Shortly afterward, however, you had a weekend fling with vivacious little Marlowe, who was in town on a surprise visit from Connecticut:

So many lady-friends! In terms of heartbreaks, though, the real softie is, of course, Mommy. Since month eleven, you’ve been running around on your own, but it was just a few weeks ago that you became independent of me in a new way: after many months of breastfeeding and a very gradual weaning process, I stopped nursing. Although I believed we were both ready, I still feel the change, the loss.

This, I know, is the nature of things. Change is inevitable. But it still hurts. Yesterday, for no apparent reason, you suddenly decided you wanted Daddy instead of me. You ran after him and clutched his legs when he walked across the house.
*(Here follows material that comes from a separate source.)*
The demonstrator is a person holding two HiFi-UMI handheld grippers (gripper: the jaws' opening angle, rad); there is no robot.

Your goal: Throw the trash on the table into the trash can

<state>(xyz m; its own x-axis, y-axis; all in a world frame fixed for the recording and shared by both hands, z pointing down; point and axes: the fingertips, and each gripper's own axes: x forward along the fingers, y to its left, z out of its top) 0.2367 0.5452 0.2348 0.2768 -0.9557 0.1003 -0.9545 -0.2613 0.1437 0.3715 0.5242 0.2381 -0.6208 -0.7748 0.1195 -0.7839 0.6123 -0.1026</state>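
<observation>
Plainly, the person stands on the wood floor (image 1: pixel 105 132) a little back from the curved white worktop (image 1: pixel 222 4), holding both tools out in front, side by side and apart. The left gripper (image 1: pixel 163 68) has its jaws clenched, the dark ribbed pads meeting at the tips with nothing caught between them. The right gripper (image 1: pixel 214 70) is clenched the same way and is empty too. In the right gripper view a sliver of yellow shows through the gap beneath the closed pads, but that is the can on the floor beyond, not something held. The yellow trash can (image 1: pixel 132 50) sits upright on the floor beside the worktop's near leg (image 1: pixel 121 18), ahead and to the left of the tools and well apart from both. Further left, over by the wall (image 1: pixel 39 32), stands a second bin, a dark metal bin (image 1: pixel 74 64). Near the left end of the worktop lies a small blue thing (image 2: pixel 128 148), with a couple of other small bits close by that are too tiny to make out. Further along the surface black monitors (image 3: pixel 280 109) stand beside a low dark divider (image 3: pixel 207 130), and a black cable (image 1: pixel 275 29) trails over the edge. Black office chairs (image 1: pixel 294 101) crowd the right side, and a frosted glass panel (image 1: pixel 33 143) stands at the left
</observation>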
You cried “Dada!” when you woke out of  a deep sleep and needed comfort. For the first time since you came into my life, I felt a sense of separation. You didn’t NEED me.

Three days ago, you strung two words together on your own for the first time when you saw a picture of yourself and then turned to us and said, clear as day, “Baby Finn.” But your first two-word-phrase reveals a very exciting and slightly sad and laughably ironic truth: you are no baby. Every day I see a little boy taking shape in your face, your expressions, your actions, your words. As we sat and read together throughout the past month, I quickly went from asking “where’s the bat? Where’s the pumpkin? Where’s the flower?” to “what’s this?” — and then finally to “what do you see?” These days you need broader questions so that you can fill in the answers on your own.

It may seem strange that as you turn just seventeen months old, I’m thinking about how you’re growing older, how I’ve lost my baby boy. It’s true that I have many years of parenting ahead of me. I have so much to teach. But I also have so much to learn… about love and loss, about holding on and letting go, about me — and about you.

Just today you decided that “no” would be your new favorite word. “No,” you said when I asked if you wanted to eat. “No,” you said when we asked if you wanted a bath. “No,” you said when Daddy asked if you wanted to say “no.”

I have a feeling that you’ve got a lot to teach me. I’ll work on the learning part. Just don’t break my heart too much, Finch.